Corretoras apostam que negócios financeiros serão destaque dos resultados da companhia

São Paulo – Uma das maiores redes varejistas do país, a Renner anuncia hoje seus resultados no terceiro trimestre e a expectativa do mercado é que a companhia apresente bons números por conta de seus negócios… financeiros! Para corretoras, emprestar dinheiro está saindo mais lucrativo para a empresa do que vender roupas e outros itens.

“A divisão de finanças pode trazer boas surpresas”, apostam os analistas da J.P. Morgan Corretora. Em relatório assinado por Camila Penna, Fabio Focaccia e Carlos Lima, eles afirmam que esperam que as vendas da Renner no terceiro trimestre cresçam 12% em relação ao mesmo período de 2012 – mas descartam que a receita da empresa cresça muito.
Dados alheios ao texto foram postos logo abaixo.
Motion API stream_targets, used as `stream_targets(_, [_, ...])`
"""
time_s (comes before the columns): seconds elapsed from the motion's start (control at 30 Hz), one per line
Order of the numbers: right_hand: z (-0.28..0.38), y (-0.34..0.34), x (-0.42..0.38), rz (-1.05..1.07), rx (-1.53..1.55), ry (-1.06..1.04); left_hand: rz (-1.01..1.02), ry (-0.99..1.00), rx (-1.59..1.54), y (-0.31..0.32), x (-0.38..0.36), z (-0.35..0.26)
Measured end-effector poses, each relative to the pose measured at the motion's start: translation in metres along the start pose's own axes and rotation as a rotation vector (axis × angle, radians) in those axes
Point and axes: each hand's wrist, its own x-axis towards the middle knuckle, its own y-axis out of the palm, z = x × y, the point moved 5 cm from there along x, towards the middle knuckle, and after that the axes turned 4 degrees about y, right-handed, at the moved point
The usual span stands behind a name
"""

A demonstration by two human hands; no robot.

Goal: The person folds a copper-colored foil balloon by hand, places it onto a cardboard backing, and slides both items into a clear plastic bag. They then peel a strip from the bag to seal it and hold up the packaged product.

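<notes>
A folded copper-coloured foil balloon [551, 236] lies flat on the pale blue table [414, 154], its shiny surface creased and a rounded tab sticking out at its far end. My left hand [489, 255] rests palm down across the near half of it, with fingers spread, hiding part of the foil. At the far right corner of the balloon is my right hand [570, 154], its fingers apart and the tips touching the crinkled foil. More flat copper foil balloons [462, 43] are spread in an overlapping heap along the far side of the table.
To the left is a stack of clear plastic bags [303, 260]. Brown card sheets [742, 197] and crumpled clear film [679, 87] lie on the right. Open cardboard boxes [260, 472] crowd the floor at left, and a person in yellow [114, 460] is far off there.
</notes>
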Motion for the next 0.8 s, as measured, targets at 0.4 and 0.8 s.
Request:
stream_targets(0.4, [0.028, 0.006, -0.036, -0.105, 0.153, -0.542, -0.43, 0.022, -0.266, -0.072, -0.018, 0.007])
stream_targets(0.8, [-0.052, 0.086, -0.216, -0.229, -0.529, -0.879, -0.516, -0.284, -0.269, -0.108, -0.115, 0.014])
Já no Itaú BBA, a expectativa é de que a companhia apresente vendas moderadas e receita líquida na casa de 915,2 milhões de reais. Apesar da quantia representar um aumento de 13% na comparação com o mesmo período do ano passado, ela não se traduziria num lucro real para a empresa – já que impostos, taxas e outros gastos teram impacto maior agora do que um ano atrás.

“Esperamos que os resultados dos negócios financeiros da companhia se mantenham praticamente estáveis em relação a 2012”, afirmam Vitor Paschoal e Rachel Rodrigues, que assinam o relatório do Itaú BBA.

Bom negócio

Em 2012, a divisão de serviços financeiros da Renner faturou cerca de 150 milhões de reais. Entre os principais produtos da empresa na área, estão financiamentos e cartões de crédito, que somavam 1,1 milhão de unidades em dezembro do ano passado.

Em setembro, Adalberto Santos, diretor administrativo e financeiro da Renner, pediu para sair. No começo de outubro, o executivo Laurence Gomes assumiu o cargo.

A Renner fechou o segundo trimestre com lucro líquido de 98 milhões de reais.